A quick peek out confirmed that was indeed the room the guard was leaning against.

_“Condition: Stable; Recovering from severe burns to posterior head, torso, and right leg. Per Drs. Wetchee and Pallup, prototype skin gun was utilized. Prognosis appears to be fully successful; Please refer to attached notes.”_

Dipper flipped to them, and skimmed the pages of hand-scrawled notes. He could feel a pang of anger as he saw a sheaf of pictures of her bare form, focused on her back and the burns, but the humiliation and defeat in her face was evident from any angle that caught it.

He snapped the folder shut, tucking it under one arm as he felt in his pocket for the familiar weight of what he’d “borrowed” from Grunkle Stan, and stepped around the corner. The guard saw him, letting out a brief “Hey, wait, you can’t-” before stopping and taking a step back as Dipper removed his hand from the coat pocket, wrapped around the cold heft of a pistol.

He gestured to one side, and the guard complied, hands raising tentatively as Dipper stepped inside, before jamming a chair under the door knob and pocketing the gun. Immediately the guard grabbed for his radio and began banging on the door, but Dipper was more preoccupied with his sister, murmuring as she awoke on the gurney.

“Dip?” she said, yawning and rubbing the sleep out of her eyes;  _Dammit,_  he thought as he saw her grogginess,  _what kind of shit have they been pumping into you Mabes?_ Dipper just let out a breath in an almost-laugh, and hugged her, his face wet as he murmured  _“I’m sorry, I’m so sorry, I’ll never leave you again.”_

In response, she just said his name, returning the hug as he heard her laugh quietly once again.

 

 

A long few seconds passed before the shattering of a window brought Dipper back to reality. The guard had almost gotten a wide enough gap to barge through, and so Dipper pulled out the gun again, pointing it towards him, his hands shaking for a moment  before steadying.
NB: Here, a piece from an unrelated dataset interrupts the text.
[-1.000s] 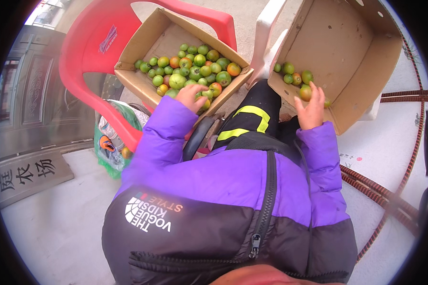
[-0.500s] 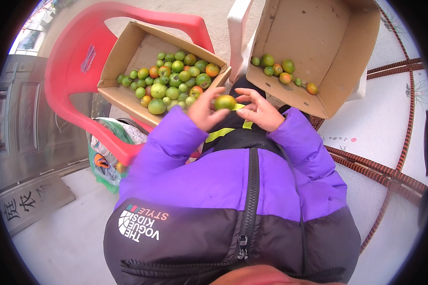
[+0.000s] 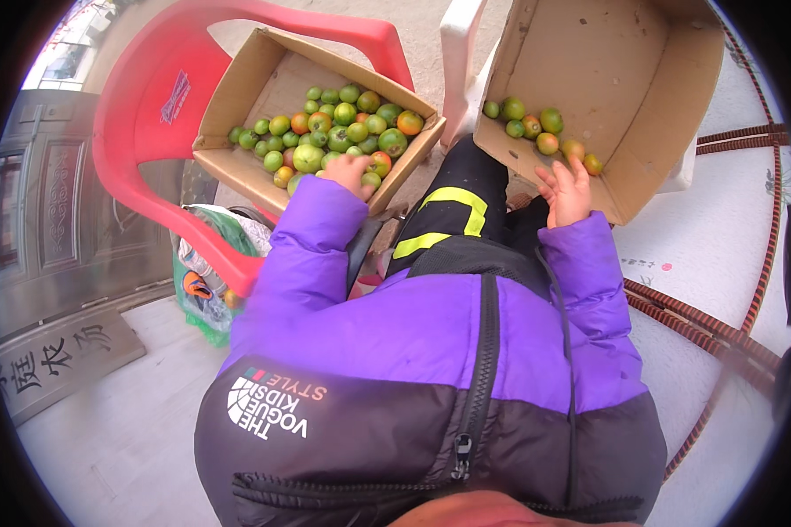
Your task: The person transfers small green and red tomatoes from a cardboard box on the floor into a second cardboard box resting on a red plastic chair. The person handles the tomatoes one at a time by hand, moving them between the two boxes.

The guard wasn’t watching, and rammed the door open, stumbling a step into the room before taking a half-step towards the gap between Dipper and his sister’s bed. Dipper raised the pistol, feeling his heart race until he saw Mabel, eyes wide, silently shake her head slightly from behind the guard.

Part of him thrashed in rage, but with a sigh, he gave Mabel a loving look as he lowered his hands. The guard took a step forward and-

_SMASH!_

Mabel was leaning forward, almost out of her gurney, and had cracked the glass IV drip bottle against the back of the guard’s head. The guard’s eyes rolled back in his head as he toppled with a groan, leaving Dipper to look slack-jawed at his sister. She smiled, and took a step over to the room’s supply cabinet, opening the door beneath the inbuilt sink, and pulling out a bottle to show him.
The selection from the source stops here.